Peluit Kematian (Anak Muda) dari Aztec
Whistle (2025) merupakan film horor supranatural dengan sutradara Corin Hardy dan skenario oleh Owen Egerton. Dibintangi oleh Dafne Keen, Sophie Nelisse, Sky Yang, Percy Hynes White, dan Nick Frost. Diproduksi oleh No Trace Camping dan Wild Atlantic Pictures dengan distribusi oleh Black Bear Pictures. Whistle (2025) dirilis pada 6 Pebruari di AS.
Diawali dengan suatu pertandingan basket, dimana sang bintang basket bernama Mason ‘Horse’ Raymoremerasa ada makhluk halus yang mengikuti jalannya pertandingan. Benar saja, saat selesai pertandingan yang meraih kemenangan, Mason diserang oleh makhluk halus tinggi berwarna kehitaman yang membakar habis tubuhnya di shower stadion.
Tiga bulan kemudian, adalah Chrys Willet (Dafne Keen), murid SMA yang baru selesai menjalani rehabilitasi tinggal bersama sepupunya Rel Taylor (Sky Yang) yang bersekolah di SMA yang sama dimana terdapat seorang pembully berbaju agama bernama Noah Haggerty (Percy Hynes White).
Dalam suatu peristiwa, Chrys tanpa sengaja bertengkar dengan kelompok murid ekonomi menengah yang membuat Chrys, Rel dan beberapa murid disetrap di kelas khusus. Secara tiba-tiba, di loker milik Chrys muncullah artefak berupa ‘Peluit Kematian dari Aztec‘ yang berbentuk tengkorak manusia dari tanah liat berwarna hitam namun bisa ditiup dan saat ditiup mengeluarkan suara melengking tinggi memekakkan telinga.

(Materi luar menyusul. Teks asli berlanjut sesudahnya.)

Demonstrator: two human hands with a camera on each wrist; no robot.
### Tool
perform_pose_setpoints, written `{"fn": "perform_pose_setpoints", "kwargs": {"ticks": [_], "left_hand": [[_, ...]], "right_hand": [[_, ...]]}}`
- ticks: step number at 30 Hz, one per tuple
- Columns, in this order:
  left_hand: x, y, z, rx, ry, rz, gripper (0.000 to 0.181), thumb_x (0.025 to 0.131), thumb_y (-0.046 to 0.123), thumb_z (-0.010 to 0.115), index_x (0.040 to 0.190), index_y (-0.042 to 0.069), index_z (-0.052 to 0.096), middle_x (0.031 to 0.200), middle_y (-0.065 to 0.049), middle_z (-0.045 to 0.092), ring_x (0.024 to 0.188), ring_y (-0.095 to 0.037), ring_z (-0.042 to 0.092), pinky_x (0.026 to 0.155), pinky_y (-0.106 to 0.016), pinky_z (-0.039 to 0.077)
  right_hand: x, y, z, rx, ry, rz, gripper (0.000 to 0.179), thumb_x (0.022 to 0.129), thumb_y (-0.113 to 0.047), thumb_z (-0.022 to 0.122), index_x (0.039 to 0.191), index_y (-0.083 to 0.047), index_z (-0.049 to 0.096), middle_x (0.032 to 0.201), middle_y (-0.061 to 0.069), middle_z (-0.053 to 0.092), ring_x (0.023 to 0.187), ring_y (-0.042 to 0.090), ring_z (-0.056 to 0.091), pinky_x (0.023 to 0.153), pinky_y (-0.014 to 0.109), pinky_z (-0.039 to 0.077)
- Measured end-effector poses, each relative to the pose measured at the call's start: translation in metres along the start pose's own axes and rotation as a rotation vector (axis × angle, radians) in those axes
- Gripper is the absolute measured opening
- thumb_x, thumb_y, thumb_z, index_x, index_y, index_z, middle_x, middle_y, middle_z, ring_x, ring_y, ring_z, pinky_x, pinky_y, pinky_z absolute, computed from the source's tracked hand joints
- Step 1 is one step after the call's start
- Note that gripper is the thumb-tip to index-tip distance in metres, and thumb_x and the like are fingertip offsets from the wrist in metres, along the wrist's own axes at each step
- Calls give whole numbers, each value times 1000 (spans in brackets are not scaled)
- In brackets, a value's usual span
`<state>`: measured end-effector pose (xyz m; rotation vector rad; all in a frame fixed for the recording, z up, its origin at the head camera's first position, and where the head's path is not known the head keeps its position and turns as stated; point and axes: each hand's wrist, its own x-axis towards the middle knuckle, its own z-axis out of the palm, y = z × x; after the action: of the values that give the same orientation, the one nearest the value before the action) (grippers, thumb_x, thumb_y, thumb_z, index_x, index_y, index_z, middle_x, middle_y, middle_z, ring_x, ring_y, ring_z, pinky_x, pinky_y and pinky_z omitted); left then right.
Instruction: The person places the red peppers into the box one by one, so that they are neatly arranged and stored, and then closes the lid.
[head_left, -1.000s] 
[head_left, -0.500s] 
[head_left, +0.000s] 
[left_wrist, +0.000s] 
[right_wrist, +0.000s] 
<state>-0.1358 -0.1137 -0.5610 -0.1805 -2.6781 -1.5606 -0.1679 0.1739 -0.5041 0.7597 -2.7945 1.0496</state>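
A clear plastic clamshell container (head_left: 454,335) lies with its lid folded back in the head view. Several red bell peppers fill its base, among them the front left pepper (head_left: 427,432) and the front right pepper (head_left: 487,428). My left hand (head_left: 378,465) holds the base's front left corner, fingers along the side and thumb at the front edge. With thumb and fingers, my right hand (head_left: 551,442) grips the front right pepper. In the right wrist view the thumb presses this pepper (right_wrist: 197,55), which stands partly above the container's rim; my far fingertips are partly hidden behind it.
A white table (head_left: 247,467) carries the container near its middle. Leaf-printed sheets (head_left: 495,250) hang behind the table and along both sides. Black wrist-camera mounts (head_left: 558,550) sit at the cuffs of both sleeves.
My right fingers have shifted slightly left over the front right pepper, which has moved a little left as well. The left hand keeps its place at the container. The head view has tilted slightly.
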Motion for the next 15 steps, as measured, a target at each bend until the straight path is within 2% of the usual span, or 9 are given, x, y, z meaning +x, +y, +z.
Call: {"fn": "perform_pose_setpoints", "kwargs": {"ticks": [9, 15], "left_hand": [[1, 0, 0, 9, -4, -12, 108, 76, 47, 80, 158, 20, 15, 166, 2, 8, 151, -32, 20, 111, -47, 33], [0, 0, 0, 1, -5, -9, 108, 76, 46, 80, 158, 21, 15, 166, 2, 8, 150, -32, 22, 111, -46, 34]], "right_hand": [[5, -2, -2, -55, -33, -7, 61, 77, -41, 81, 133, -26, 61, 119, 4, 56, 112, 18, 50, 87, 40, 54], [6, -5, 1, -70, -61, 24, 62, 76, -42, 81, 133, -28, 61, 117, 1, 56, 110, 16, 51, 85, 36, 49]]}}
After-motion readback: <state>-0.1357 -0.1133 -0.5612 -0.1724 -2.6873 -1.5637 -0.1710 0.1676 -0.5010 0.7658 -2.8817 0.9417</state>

Ternyata jika peluit Aztec tersebut ditiup, artinya memanggil arwah dari dunia lain untuk datang dan mencabut nyawa orang yang berada didekat peluit tersebut.
Pada saat ada di kelas khusus tersebut tanpa sengaja sang guru yang bernama Mr. Craven (Nick Frost) meniup peluit tersebut di kelas sehingga memanggil arwah yang mengincar murid di kelas tersebut, dimulai dengan membunuh Mr. Craven secara keji.
Dari situlah dimulai peristiwa-peristiwa kematian yang ganjil membuat jiwa Chrys dan teman-temannya terancam kematian.
Kali ini kembali sutradara yang menjadi ‘biang kerok’ dari film yang sehatusnya punya potensi alur cerita yang bagus namun menjadi terlalu biasa. Sebagai catatan, Corin Hardy sebelumnya sukses menggarap The Nun (2018).
Sementara Whistle (2025) ini digarap dengan style ala ‘Final Destination’ namun dengan kalimat-kalimat yang nanggung sehingga nampak seperti sutradara debutan. Belum lagi jenis hantu yang muncul atas ‘permintaan hadir’ dari peluit tersebut tidak menunjukkan hantu yang berhubungan dengan Aztec, malah cenderung hantu modern yang ‘pasif’ sehingga agak menggelikan.
Hasilnya menimbulkan efek tidak maksimal juga bagi Dafne Keen yang sejak awal kemunculannya di Logan (2017) hingga Deadpool & Wolverine (2024) selalu tampil prima, dimana di film ini nampak tanggung dan tidak total. Percy Hynes White yang sebelumnya dikenal Hollywood lewat serial Wednesday (2022) masih berakting cukup baik walau tidak mendapat cukup porsi.
Film Whistle (2025) bukanlah karya terbaik Corin Hardy dan hingga Pebruari 2026 ini, film horor yang berbobot barulah 28 Years Later: The Bone Temple (2026). Semoga minggu/bulan berikutnya bisa hadir cinema horor yang lebih baik lagi.